* TRY IT *
Your reply should reproduce the data below without a single alteration, apart from dropping the images.

___ PROVIDED DATA

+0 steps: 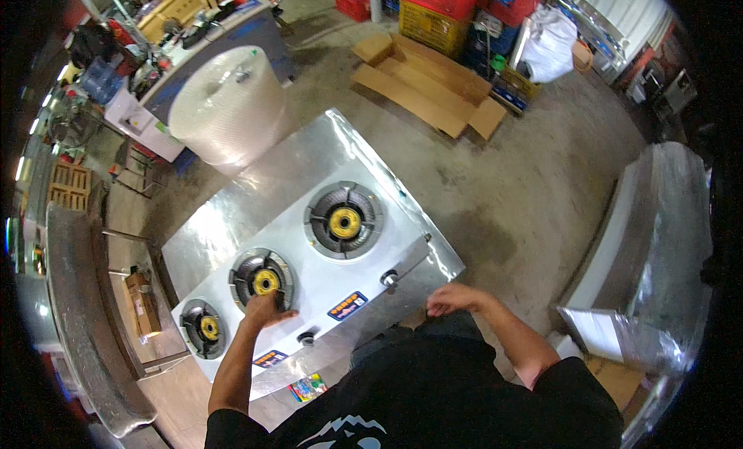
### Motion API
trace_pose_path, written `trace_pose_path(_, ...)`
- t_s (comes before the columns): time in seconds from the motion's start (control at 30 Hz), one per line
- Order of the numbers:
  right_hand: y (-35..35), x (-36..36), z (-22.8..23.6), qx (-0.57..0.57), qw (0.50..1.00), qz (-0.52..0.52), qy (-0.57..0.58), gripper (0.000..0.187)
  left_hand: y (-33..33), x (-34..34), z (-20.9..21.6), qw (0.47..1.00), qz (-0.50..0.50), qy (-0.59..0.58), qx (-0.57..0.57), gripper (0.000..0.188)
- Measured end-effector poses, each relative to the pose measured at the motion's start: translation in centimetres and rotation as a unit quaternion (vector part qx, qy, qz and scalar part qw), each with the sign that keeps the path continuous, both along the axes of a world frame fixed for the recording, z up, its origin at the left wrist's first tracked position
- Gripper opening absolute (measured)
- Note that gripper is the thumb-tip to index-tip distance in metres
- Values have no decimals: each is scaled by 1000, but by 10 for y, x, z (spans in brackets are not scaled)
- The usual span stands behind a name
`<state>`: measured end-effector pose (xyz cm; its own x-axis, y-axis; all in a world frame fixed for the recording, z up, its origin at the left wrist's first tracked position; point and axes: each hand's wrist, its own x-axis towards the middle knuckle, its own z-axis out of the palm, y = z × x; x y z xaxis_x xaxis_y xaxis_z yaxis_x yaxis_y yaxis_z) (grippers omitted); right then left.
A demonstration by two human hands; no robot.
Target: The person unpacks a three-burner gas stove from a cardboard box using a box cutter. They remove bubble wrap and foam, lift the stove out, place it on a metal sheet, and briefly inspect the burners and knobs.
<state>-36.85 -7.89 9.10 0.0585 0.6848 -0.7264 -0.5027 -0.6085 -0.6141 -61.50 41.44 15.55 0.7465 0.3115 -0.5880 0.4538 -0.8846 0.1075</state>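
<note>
A three-burner gas stove (309,282) with a white top and bright metal edges lies in front of me. My left hand (267,311) is at the near edge of the middle burner (283,268), its thumb held out to the right and its other fingers partly hidden. Beyond the stove's near right corner, my right hand (453,299) is closed with curled fingers; what they hold, if anything, is hidden. Black grates with brass centres also form the right burner (344,221) and left burner (203,329). Two control knobs, one right (389,279) and one middle (306,339), show along the front.
A large bubble-wrap roll (224,116) stands behind the stove. An opened cardboard box (426,81) lies on the concrete floor (534,178). Wrapped metal panels (658,248) stand at the right, and a long covered piece (85,310) at the left. Crates (435,23) are stacked at the back.
</note>
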Motion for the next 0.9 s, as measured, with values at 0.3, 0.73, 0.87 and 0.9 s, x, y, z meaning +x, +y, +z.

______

* SOLVED PROBLEM *
+0 steps: 
### Motion API
trace_pose_path, written `trace_pose_path(_, ...)`
- t_s (comes before the columns): time in seconds from the motion's start (control at 30 Hz), one per line
- Order of the numbers:
  right_hand: y (-35..35), x (-36..36), z (-22.8..23.6), qx (-0.57..0.57), qw (0.50..1.00), qz (-0.52..0.52), qy (-0.57..0.58), gripper (0.000..0.187)
  left_hand: y (-33..33), x (-34..34), z (-20.9..21.6), qw (0.47..1.00), qz (-0.50..0.50), qy (-0.59..0.58), qx (-0.57..0.57), gripper (0.000..0.188)
- Measured end-effector poses, each relative to the pose measured at the motion's start: translation in centimetres and rotation as a unit quaternion (vector part qx, qy, qz and scalar part qw), each with the sign that keeps the path continuous, both along the axes of a world frame fixed for the recording, z up, its origin at the left wrist's first tracked position
- Gripper opening absolute (measured)
- Note that gripper is the thumb-tip to index-tip distance in metres
- Values have no decimals: each is scaled by 1000, but by 10 for y, x, z (spans in brackets are not scaled)
- The usual span stands behind a name
`<state>`: measured end-effector pose (xyz cm; its own x-axis, y-axis; all in a world frame fixed for the recording, z up, its origin at the left wrist's first tracked position; point and axes: each hand's wrist, its own x-axis towards the middle knuckle, its own z-axis out of the palm, y = z × x; x y z xaxis_x xaxis_y xaxis_z yaxis_x yaxis_y yaxis_z) (grippers omitted); right then left.
A demonstration by two human hands; no robot.
Target: The person unpacks a three-burner gas stove from a cardboard box using a box cutter. They remove bubble wrap and foam, lift the stove out, place it on a metal sheet, and briefly inspect the burners and knobs.
<state>-36.85 -7.89 9.10 0.0585 0.6848 -0.7264 -0.5027 -0.6085 -0.6141 -61.50 41.44 15.55 0.7465 0.3115 -0.5880 0.4538 -0.8846 0.1075</state>
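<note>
A three-burner gas stove (309,282) with a white top and bright metal edges lies in front of me. My left hand (267,311) is at the near edge of the middle burner (283,268), its thumb held out to the right and its other fingers partly hidden. Beyond the stove's near right corner, my right hand (453,299) is closed with curled fingers; what they hold, if anything, is hidden. Black grates with brass centres also form the right burner (344,221) and left burner (203,329). Two control knobs, one right (389,279) and one middle (306,339), show along the front.
A large bubble-wrap roll (224,116) stands behind the stove. An opened cardboard box (426,81) lies on the concrete floor (534,178). Wrapped metal panels (658,248) stand at the right, and a long covered piece (85,310) at the left. Crates (435,23) are stacked at the back.
</note>
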Motion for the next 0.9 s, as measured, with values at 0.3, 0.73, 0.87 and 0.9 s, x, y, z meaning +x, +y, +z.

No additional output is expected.